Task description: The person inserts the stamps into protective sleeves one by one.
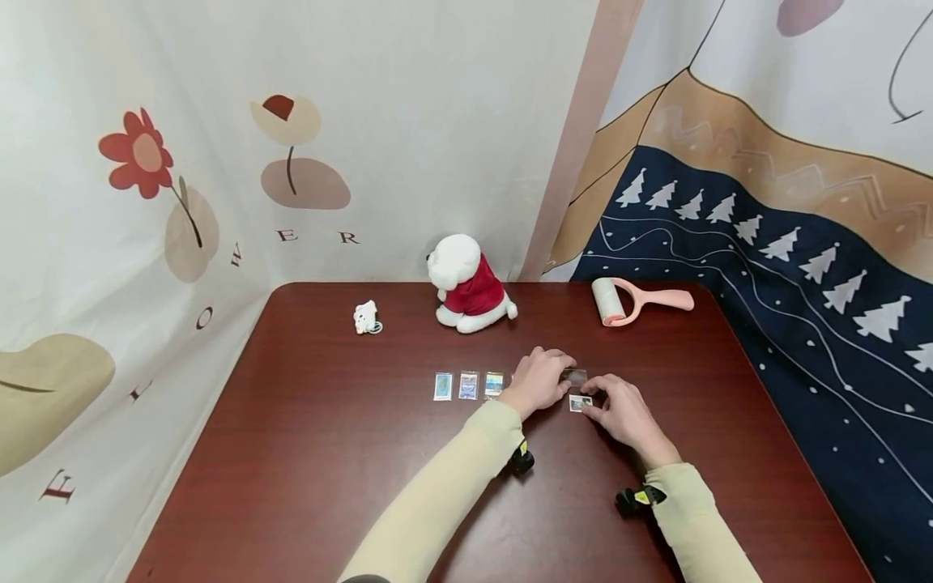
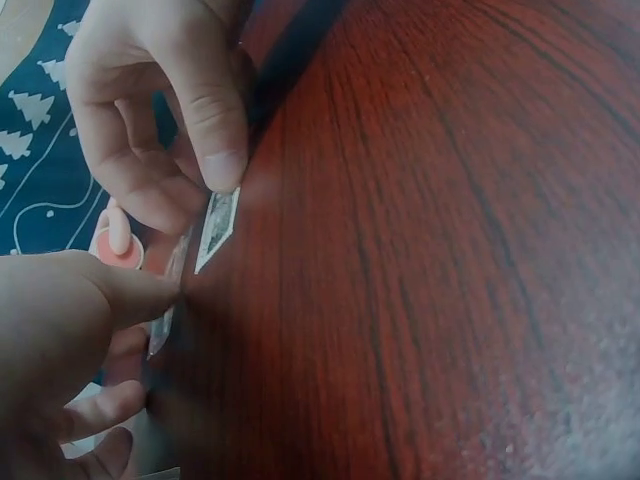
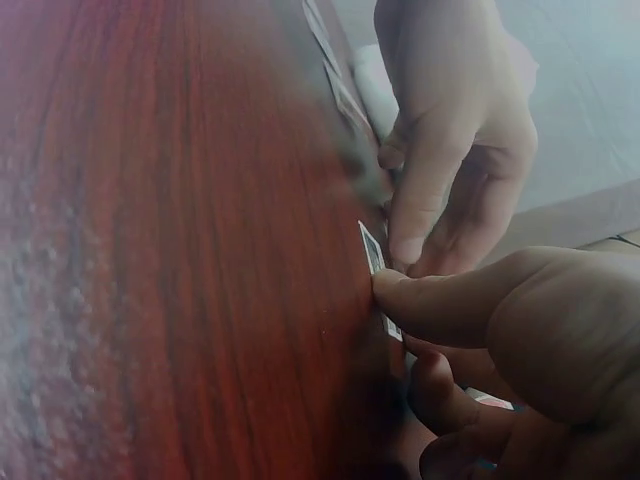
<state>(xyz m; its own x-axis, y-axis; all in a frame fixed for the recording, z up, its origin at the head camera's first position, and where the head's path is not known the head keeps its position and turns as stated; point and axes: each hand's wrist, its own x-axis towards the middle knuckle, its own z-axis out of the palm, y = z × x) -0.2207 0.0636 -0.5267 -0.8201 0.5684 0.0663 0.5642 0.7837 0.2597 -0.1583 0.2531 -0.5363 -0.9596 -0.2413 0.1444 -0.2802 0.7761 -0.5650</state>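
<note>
A small white-edged stamp [image 1: 580, 403] is pinched at its right end by my right hand [image 1: 623, 409], low over the table. In the left wrist view its dark picture [image 2: 217, 225] faces up under the thumb. Just beyond lies a small clear plastic sleeve [image 1: 576, 377], which my left hand [image 1: 538, 380] holds by its left side between thumb and fingers. The stamp and sleeve are close together; whether they touch, I cannot tell. Left of my left hand is a row of sleeved stamps [image 1: 469, 385], partly hidden by that hand.
A plush dog [image 1: 475, 287] in a red top sits at the table's back edge. Left of it lies a small white object with a cord [image 1: 367, 317]. A pink-handled lint roller [image 1: 641, 302] lies back right. Printed curtains [image 1: 408, 121] hang behind the brown table [image 1: 306, 470].
</note>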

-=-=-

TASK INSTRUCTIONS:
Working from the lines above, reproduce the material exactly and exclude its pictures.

EXERCISE OUTPUT:
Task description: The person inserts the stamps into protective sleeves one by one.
<state>(xyz m; its own x-axis, y-axis; all in a frame fixed for the recording, z up, its origin at the head camera's first position, and where the head's path is not known the head keeps its position and turns as stated; point and axes: each hand's wrist, its own x-axis towards the middle knuckle, its own z-axis out of the palm, y = z × x) -0.2207 0.0636 -0.5267 -0.8201 0.5684 0.0663 0.5642 0.7837 0.2597 -0.1583 0.2531 -0.5363 -0.9596 -0.2413 0.1444 -0.2802 0.7761 -0.5650</state>
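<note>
A small white-edged stamp [image 1: 580, 403] is pinched at its right end by my right hand [image 1: 623, 409], low over the table. In the left wrist view its dark picture [image 2: 217, 225] faces up under the thumb. Just beyond lies a small clear plastic sleeve [image 1: 576, 377], which my left hand [image 1: 538, 380] holds by its left side between thumb and fingers. The stamp and sleeve are close together; whether they touch, I cannot tell. Left of my left hand is a row of sleeved stamps [image 1: 469, 385], partly hidden by that hand.
A plush dog [image 1: 475, 287] in a red top sits at the table's back edge. Left of it lies a small white object with a cord [image 1: 367, 317]. A pink-handled lint roller [image 1: 641, 302] lies back right. Printed curtains [image 1: 408, 121] hang behind the brown table [image 1: 306, 470].
</note>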

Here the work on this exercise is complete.